- Born: Henan, China
- Education: University of Science and Technology of China (BS); University of Chicago (PhD);
- Scientific career
- Workplaces: Stanford University;

= Bianxiao Cui =

Chemist

Bianxiao Cui is the current Job and Gertrud Tamaki Professor of Chemistry and a fellow of the Stanford Neuroscience Institute at Stanford University.

==Education and academic career==

===Education===
Bianxiao Cui graduated from University of Science and Technology of China in 1998 with a bachelor's degree in material science. She received her Ph.D. in 2002 from the University of Chicago under Stuart Rice in physical chemistry. Between 2002 and 2007, she was a postdoctoral associate with Steven Chu at Stanford University.
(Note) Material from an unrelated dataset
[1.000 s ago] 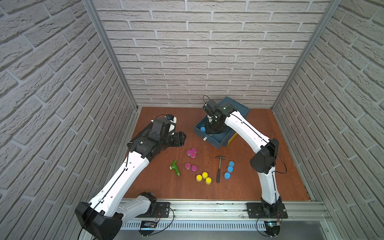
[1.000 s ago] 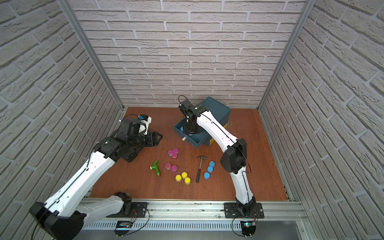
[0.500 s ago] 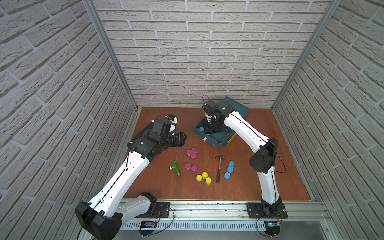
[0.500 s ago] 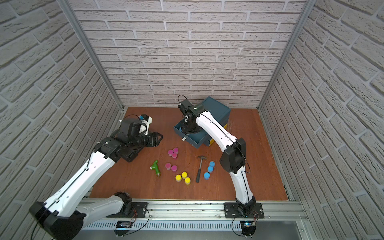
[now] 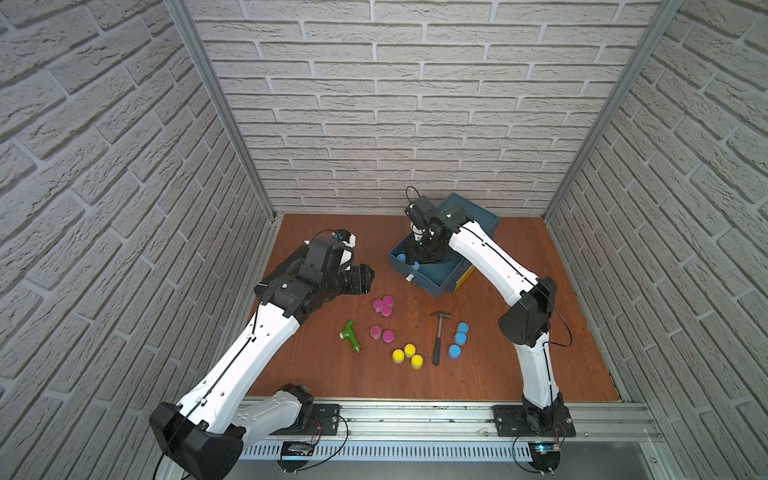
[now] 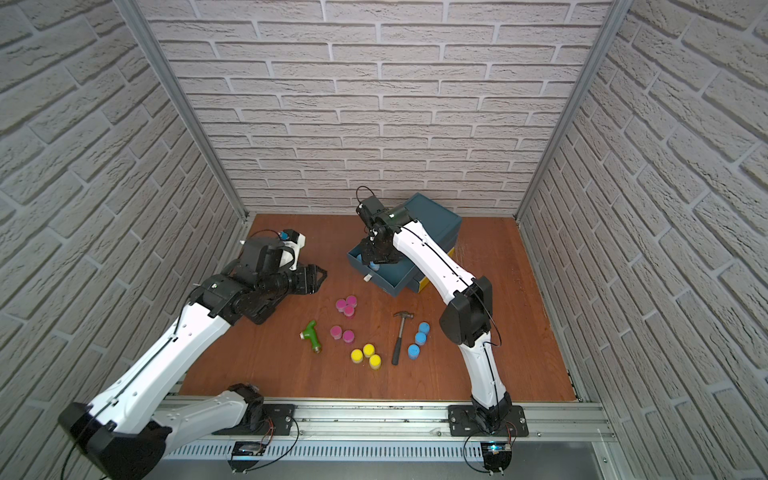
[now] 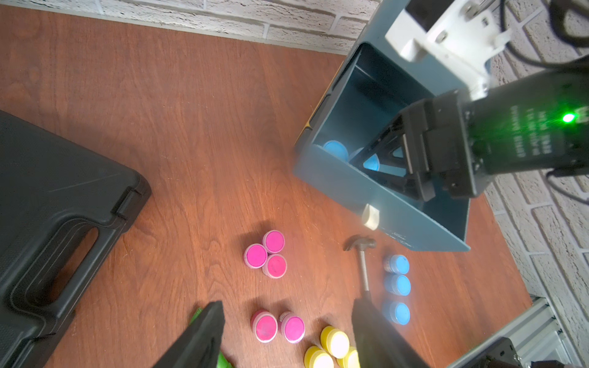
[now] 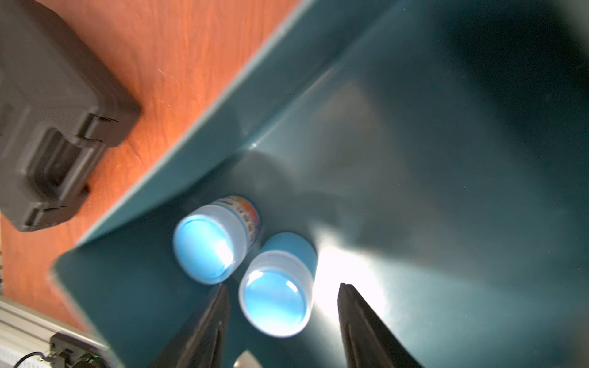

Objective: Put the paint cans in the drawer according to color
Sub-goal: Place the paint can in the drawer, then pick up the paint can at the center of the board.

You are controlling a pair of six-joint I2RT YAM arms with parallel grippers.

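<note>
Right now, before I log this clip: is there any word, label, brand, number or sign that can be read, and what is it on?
No text here is legible.
Black housing on the right arm: rows of white print beside a green light, too blurred to read.
Blue paint can in the drawer: orange and white side label, too blurred to read.

Legible markings: none you are managing to read.
White lettering is running in rows beside a green light (image 7: 568, 118) on the right arm's black wrist housing (image 7: 522, 137), too blurred for you to read. A blue paint can (image 8: 210, 248) in the drawer (image 8: 414, 127) is carrying an orange-printed paper label (image 8: 247, 212), equally unreadable.
</note>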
In 2008, she was appointed as the assistant professor in chemistry with Stanford University, followed by promotion to associated professorship with tenure in 2015, full professorship in 2018, and Job and Gertrud Tamaki Professor of Chemistry in 2020. She is a current member of the Bio-X Scientific Leadership Council.

===Research===
The Bianxiao Cui lab develops new tools to advance understandings of signal transduction in the complicated environment of living cells with tools drawn from chemistry, materials science, engineering, and molecular biology. Her research is focused on four major directions: (1) Nano-bio interface: membrane curvature and intracellular signaling; (2) Bioelectronics: nanoscale electrodes for intracellular electrophysiology; (3) Optical Electrophysiology using electrochromic materials; and (4) Optical control of protein functions in neurons. The lab has special interest in membrane curvature, nano-bio interface, bioelectronics, and neurobiology.

===Awards===
Her awards and distinctions include the Packard Fellowships in Science and Engineering, Searle Scholar Award, Barany Award from Biophysical Society, NIH New Innovator Award, and NSF CAREER Award.